* Work request: The answer is to be the data that follows, transcribed exactly, minus its pictures.

* The data:
[Start of section]

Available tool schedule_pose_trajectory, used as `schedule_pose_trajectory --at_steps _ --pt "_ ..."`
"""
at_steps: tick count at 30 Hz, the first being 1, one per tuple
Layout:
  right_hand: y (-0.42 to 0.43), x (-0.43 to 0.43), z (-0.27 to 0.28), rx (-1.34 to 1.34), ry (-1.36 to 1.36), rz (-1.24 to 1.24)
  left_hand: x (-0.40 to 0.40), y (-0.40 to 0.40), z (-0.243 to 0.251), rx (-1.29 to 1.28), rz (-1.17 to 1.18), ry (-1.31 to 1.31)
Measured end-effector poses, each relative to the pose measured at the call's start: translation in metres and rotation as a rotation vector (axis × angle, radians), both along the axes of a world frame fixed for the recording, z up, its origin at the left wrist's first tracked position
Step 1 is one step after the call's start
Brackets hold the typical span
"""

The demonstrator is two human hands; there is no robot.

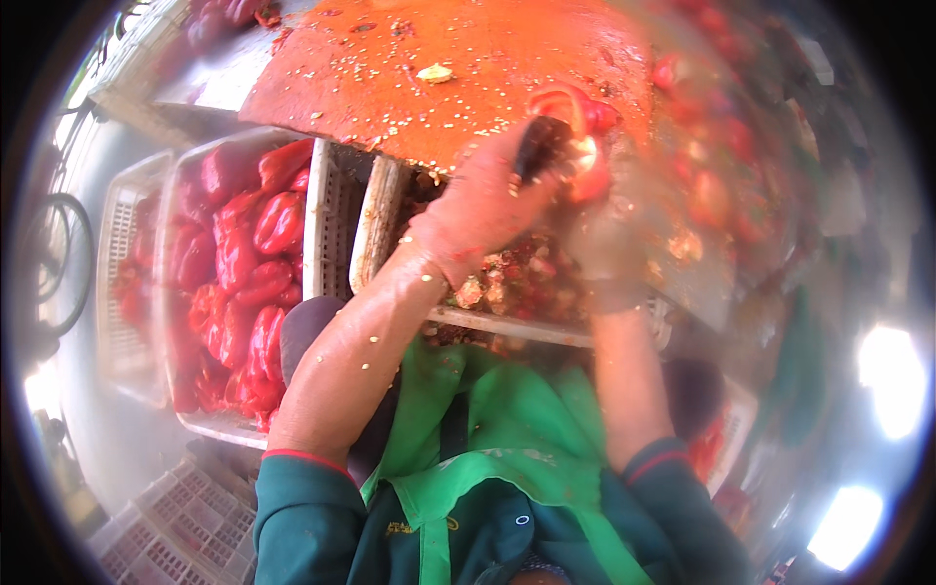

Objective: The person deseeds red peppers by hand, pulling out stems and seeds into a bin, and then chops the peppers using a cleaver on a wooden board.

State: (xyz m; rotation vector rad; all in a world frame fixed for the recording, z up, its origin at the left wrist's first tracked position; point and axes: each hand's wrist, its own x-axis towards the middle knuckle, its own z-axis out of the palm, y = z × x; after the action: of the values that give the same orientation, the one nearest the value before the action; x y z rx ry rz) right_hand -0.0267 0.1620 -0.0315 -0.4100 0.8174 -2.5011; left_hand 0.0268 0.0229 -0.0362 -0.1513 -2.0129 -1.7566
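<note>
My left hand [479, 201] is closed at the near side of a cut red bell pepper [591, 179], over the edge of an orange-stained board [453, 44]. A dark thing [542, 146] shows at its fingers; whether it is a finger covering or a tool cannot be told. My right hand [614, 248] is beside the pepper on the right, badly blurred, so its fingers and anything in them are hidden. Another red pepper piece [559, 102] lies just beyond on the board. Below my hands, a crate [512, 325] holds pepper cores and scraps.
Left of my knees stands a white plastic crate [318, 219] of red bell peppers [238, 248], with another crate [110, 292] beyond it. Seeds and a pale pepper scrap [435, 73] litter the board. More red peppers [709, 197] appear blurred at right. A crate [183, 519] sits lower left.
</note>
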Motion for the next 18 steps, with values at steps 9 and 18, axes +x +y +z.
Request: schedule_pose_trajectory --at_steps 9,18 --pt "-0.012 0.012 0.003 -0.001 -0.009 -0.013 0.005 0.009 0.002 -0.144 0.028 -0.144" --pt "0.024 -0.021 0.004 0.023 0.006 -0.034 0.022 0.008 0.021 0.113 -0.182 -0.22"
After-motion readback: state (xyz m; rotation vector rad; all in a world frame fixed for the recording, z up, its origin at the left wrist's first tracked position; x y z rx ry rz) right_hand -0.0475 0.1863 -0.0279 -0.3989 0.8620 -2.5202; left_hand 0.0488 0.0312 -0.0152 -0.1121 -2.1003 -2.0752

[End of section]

* Response area:
Available tool schedule_pose_trajectory, used as `schedule_pose_trajectory --at_steps _ --pt "_ ..."`
"""
at_steps: tick count at 30 Hz, the first being 1, one per tuple
Layout:
  right_hand: y (-0.42 to 0.43), x (-0.43 to 0.43), z (-0.27 to 0.28), rx (-1.34 to 1.34), ry (-1.36 to 1.36), rz (-1.24 to 1.24)
  left_hand: x (-0.40 to 0.40), y (-0.40 to 0.40), z (-0.243 to 0.251), rx (-1.29 to 1.28), rz (-1.17 to 1.18), ry (-1.31 to 1.31)
Measured end-effector poses, each relative to the pose measured at the call's start: translation in metres and rotation as a rotation vector (axis × angle, radians), both along the axes of a world frame fixed for the recording, z up, its origin at the left wrist's first tracked position
Step 1 is one step after the call's start
Brackets hold the typical span
"""

The demonstrator is two human hands; there is no robot.


Objective: The person deseeds red peppers by hand, pulling out stems and seeds into a bin, and then chops the peppers using a cleaver on a wooden board.

State: (xyz m; rotation vector rad; all in a world frame fixed for the recording, z up, its origin at the left wrist's first tracked position; point and axes: each hand's wrist, its own x-axis towards the middle knuckle, its own z-axis out of the palm, y = z × x; after the action: of the values that give the same orientation, the one nearest the value before the action; x y z rx ry rz) right_hand -0.0267 0.1620 -0.0315 -0.4100 0.8174 -2.5011; left_hand 0.0268 0.0229 -0.0362 -0.1513 -2.0129 -1.7566
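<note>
My left hand [479, 201] is closed at the near side of a cut red bell pepper [591, 179], over the edge of an orange-stained board [453, 44]. A dark thing [542, 146] shows at its fingers; whether it is a finger covering or a tool cannot be told. My right hand [614, 248] is beside the pepper on the right, badly blurred, so its fingers and anything in them are hidden. Another red pepper piece [559, 102] lies just beyond on the board. Below my hands, a crate [512, 325] holds pepper cores and scraps.
Left of my knees stands a white plastic crate [318, 219] of red bell peppers [238, 248], with another crate [110, 292] beyond it. Seeds and a pale pepper scrap [435, 73] litter the board. More red peppers [709, 197] appear blurred at right. A crate [183, 519] sits lower left.
</note>
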Motion for the next 18 steps, with values at steps 9 and 18, axes +x +y +z.
Request: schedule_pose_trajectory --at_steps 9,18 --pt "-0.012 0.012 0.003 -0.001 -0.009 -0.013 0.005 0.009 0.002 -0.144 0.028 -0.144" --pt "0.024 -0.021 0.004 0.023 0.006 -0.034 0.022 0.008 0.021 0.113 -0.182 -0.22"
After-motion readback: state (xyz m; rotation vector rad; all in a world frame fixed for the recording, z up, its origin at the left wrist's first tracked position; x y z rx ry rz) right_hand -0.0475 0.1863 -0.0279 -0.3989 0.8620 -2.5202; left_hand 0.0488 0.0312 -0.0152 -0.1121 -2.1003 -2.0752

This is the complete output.